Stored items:
::::
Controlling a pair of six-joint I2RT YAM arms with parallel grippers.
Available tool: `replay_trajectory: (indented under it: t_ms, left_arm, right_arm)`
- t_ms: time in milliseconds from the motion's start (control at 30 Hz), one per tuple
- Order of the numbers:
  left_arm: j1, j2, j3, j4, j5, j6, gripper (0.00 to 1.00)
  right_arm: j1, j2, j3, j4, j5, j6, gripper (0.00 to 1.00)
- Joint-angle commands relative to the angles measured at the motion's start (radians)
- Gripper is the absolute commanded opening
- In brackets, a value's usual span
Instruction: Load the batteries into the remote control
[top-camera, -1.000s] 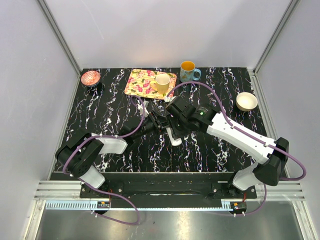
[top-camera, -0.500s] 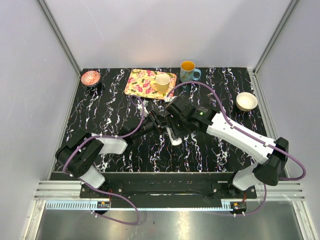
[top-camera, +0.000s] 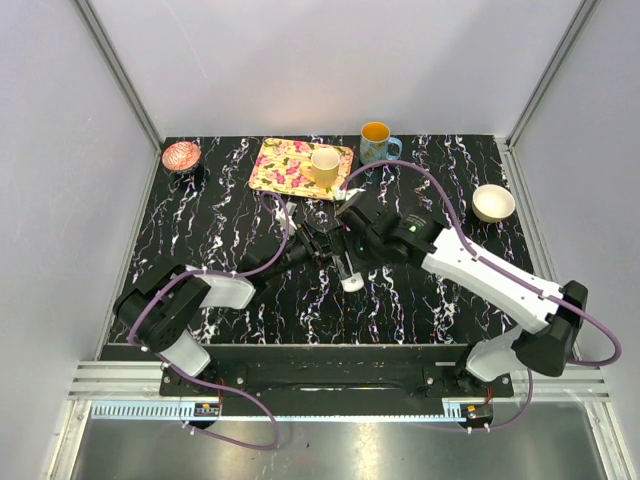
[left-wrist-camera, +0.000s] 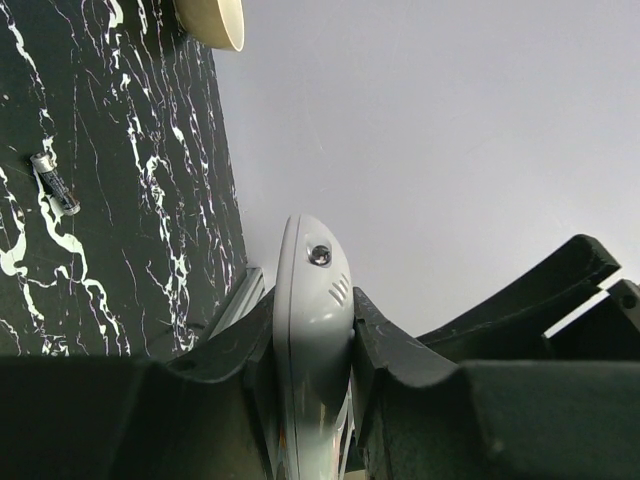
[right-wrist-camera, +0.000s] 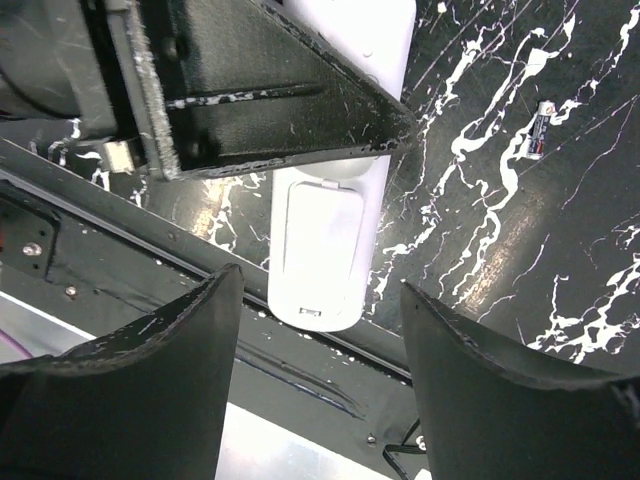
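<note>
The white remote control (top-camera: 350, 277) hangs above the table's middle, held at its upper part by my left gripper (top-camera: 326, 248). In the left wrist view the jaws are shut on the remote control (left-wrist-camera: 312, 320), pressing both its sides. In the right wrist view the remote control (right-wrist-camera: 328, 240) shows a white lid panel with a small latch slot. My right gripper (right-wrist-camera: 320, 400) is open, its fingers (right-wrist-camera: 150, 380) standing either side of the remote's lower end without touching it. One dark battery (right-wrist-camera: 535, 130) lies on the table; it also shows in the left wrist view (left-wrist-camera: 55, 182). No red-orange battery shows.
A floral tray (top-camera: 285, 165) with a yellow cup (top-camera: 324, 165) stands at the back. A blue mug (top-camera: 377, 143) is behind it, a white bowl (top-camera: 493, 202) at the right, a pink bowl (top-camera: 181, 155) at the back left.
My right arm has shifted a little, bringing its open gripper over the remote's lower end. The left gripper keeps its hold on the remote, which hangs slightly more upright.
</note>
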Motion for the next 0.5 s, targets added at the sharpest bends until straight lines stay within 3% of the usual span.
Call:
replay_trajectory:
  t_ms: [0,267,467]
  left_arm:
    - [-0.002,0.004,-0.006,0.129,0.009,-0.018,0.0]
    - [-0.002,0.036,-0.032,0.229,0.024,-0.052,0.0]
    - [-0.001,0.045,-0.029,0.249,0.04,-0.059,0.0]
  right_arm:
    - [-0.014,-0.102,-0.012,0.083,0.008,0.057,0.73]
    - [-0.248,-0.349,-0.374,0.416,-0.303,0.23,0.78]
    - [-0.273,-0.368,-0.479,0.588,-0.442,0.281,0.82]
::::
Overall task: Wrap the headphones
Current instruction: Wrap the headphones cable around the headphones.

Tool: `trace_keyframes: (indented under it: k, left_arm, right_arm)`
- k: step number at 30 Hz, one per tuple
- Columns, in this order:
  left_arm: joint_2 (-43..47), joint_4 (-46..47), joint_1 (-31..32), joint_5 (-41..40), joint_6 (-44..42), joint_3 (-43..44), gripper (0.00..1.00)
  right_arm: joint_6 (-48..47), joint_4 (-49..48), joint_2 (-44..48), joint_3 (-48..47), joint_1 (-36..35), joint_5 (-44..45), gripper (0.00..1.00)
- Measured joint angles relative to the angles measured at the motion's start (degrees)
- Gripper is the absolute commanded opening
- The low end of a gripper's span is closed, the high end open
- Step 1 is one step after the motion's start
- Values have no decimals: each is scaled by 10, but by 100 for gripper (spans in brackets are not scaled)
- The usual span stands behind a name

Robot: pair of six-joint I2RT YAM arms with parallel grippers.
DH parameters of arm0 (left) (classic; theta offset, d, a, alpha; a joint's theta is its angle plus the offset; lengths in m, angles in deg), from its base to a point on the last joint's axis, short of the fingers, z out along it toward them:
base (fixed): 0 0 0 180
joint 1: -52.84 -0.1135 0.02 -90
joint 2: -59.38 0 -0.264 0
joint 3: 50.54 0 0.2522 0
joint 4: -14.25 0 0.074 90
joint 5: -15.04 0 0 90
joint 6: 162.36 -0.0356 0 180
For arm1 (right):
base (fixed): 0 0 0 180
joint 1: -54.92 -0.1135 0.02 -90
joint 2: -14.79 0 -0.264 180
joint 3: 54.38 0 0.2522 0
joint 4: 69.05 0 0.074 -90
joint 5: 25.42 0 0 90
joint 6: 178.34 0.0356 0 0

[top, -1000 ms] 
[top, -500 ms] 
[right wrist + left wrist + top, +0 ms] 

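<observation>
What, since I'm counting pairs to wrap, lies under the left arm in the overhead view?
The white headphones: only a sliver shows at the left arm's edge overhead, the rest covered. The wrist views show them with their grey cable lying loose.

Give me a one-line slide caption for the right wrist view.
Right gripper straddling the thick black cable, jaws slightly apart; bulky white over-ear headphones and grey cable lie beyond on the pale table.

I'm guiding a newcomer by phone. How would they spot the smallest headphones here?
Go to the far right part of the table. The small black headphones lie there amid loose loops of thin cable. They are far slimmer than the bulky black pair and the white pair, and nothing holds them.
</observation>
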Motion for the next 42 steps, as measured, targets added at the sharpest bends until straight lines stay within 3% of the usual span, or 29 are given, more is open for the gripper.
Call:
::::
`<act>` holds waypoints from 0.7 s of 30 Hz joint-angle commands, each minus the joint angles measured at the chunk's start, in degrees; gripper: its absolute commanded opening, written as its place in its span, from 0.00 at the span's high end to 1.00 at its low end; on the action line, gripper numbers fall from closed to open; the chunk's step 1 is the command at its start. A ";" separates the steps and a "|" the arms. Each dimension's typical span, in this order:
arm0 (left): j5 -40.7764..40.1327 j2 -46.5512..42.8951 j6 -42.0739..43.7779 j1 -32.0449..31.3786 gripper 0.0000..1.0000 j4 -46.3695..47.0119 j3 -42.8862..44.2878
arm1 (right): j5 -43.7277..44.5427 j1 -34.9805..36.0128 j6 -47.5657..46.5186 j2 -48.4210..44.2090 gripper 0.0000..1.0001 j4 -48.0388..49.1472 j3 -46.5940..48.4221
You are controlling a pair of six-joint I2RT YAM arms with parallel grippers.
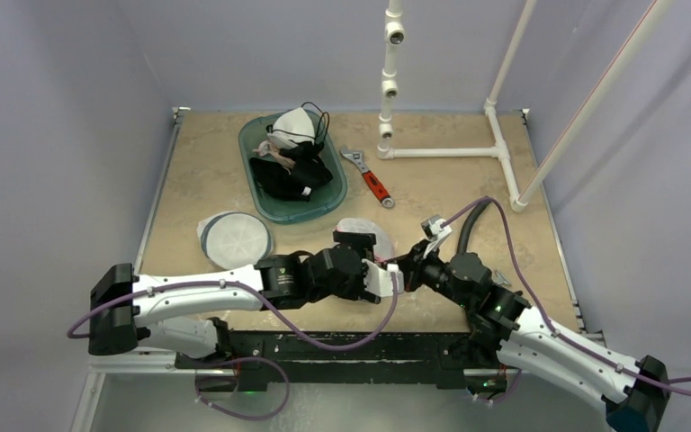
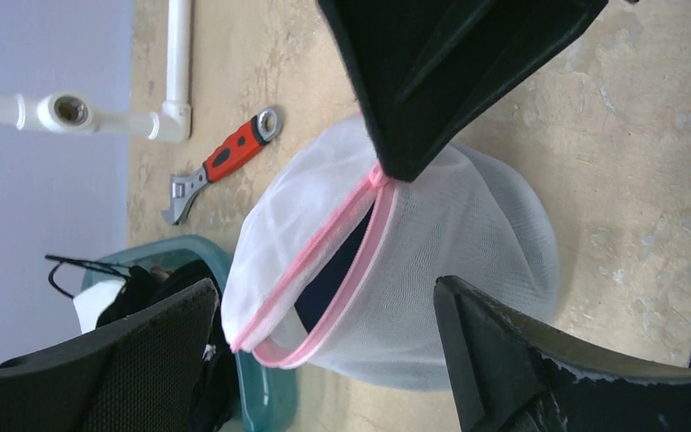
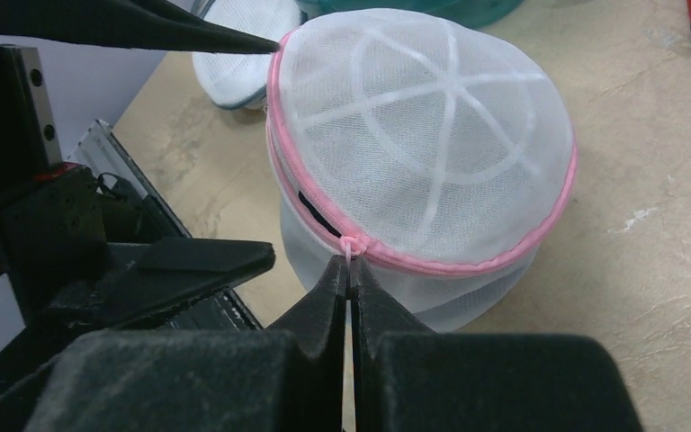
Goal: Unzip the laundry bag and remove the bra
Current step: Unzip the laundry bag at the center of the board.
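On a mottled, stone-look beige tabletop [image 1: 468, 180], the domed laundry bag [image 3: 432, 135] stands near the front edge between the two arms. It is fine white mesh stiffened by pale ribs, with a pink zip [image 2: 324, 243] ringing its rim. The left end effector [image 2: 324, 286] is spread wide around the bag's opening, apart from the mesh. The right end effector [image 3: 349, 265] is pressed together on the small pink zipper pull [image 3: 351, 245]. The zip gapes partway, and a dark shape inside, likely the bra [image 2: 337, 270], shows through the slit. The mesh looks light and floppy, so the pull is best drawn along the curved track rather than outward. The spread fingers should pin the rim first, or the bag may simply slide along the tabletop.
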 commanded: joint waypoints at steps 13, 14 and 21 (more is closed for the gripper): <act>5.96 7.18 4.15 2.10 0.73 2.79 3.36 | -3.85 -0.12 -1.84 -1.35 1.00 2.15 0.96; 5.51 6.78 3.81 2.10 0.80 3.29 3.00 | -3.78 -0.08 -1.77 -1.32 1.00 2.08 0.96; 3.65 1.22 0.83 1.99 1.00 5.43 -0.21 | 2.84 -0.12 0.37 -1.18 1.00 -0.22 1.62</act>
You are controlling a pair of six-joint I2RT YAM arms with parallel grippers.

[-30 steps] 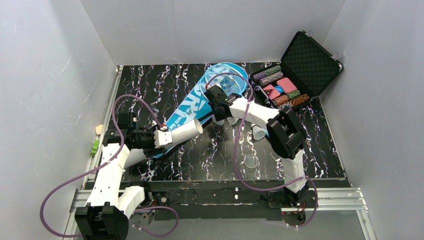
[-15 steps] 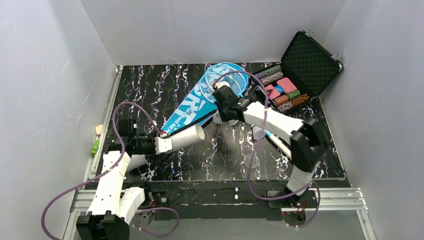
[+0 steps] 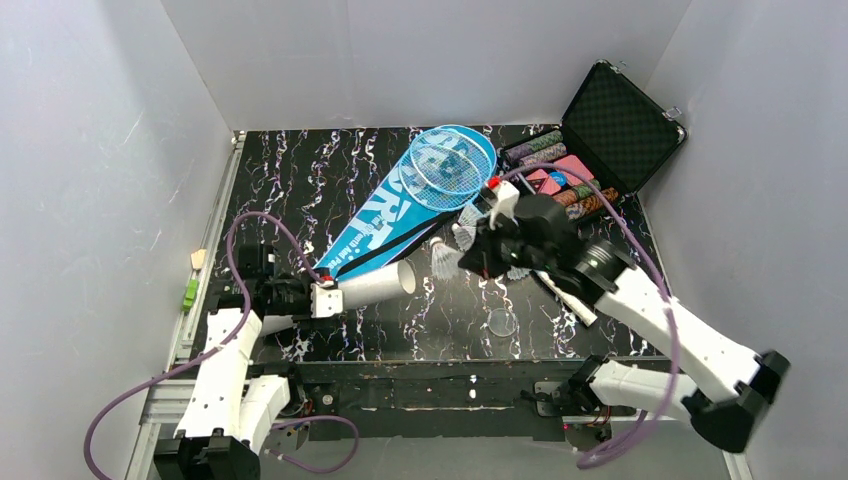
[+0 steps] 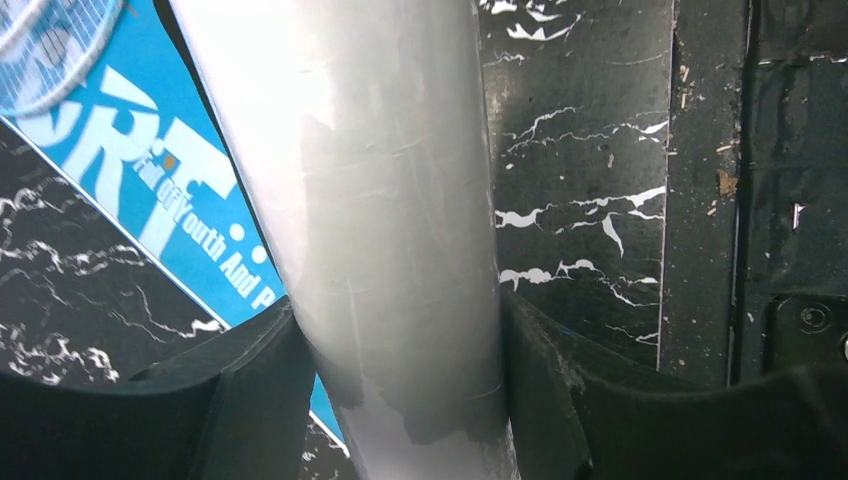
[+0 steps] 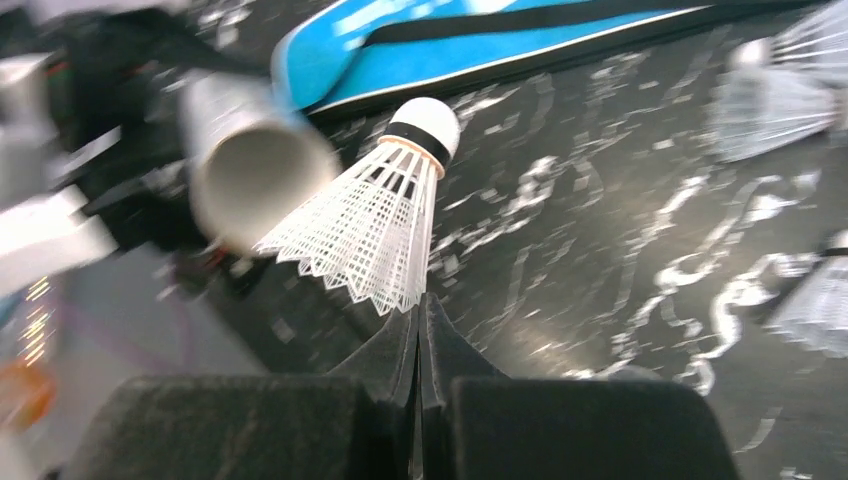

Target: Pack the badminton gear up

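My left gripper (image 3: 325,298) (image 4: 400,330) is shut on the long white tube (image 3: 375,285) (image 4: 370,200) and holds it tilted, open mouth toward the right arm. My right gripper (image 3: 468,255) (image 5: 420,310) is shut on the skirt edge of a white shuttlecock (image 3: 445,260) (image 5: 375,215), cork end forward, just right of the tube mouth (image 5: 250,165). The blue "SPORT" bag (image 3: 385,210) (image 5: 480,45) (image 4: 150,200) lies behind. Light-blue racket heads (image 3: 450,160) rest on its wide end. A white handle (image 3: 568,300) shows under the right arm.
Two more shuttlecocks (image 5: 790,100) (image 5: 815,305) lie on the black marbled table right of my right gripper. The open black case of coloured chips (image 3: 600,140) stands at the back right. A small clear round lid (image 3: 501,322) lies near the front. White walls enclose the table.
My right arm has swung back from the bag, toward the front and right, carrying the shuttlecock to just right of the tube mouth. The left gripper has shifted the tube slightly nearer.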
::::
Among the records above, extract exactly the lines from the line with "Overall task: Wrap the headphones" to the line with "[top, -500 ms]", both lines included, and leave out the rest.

Overall task: Wrap the headphones
Current instruction: Wrap the headphones cable around the headphones.

Tool: `trace_keyframes: (indented under it: k, left_arm, right_arm)`
- k: step number at 30 Hz, one per tuple
- Columns, in this order:
  left_arm: joint_2 (-43..47), joint_4 (-46..47), joint_1 (-31..32), joint_5 (-41..40), joint_6 (-44..42), joint_3 (-43..44), gripper (0.00..1.00)
  right_arm: joint_6 (-48..47), joint_4 (-49..48), joint_2 (-44..48), joint_3 (-48..47), joint_1 (-36..35), joint_5 (-44..45), gripper (0.00..1.00)
- Measured joint angles relative to the angles measured at the motion's start (degrees)
- Gripper is the absolute commanded opening
- The low end of a gripper's span is closed, the high end open
- Step 1 is one step after the motion's start
- Values have no decimals: each is scaled by 10, but by 100 for gripper (spans in brackets are not scaled)
- The usual span stands behind a name

Robot: pair of six-joint I2RT YAM arms with parallel grippers.
DH parameters of arm0 (left) (classic; theta offset, d, a, alpha; a joint's theta is its angle plus the offset; lengths in m, angles in deg), from its base to a point on the last joint's axis, short of the fingers, z out along it toward them:
base (fixed): 0 0 0 180
joint 1: -52.84 -0.1135 0.02 -90
joint 2: -59.38 0 -0.264 0
joint 3: 50.54 0 0.2522 0
joint 4: -14.25 0 0.074 90
joint 5: -15.04 0 0 90
joint 6: 162.36 -0.0356 0 180
For arm1 (right):
base (fixed): 0 0 0 180
joint 1: -54.92 -0.1135 0.02 -90
joint 2: -14.79 0 -0.264 180
joint 3: 54.38 0 0.2522 0
joint 4: 69.05 0 0.074 -90
joint 5: 25.42 0 0 90
joint 6: 178.34 0.0356 0 0

[top, -1000 ms] 
[top, -500 ms] 

This answer is now complete.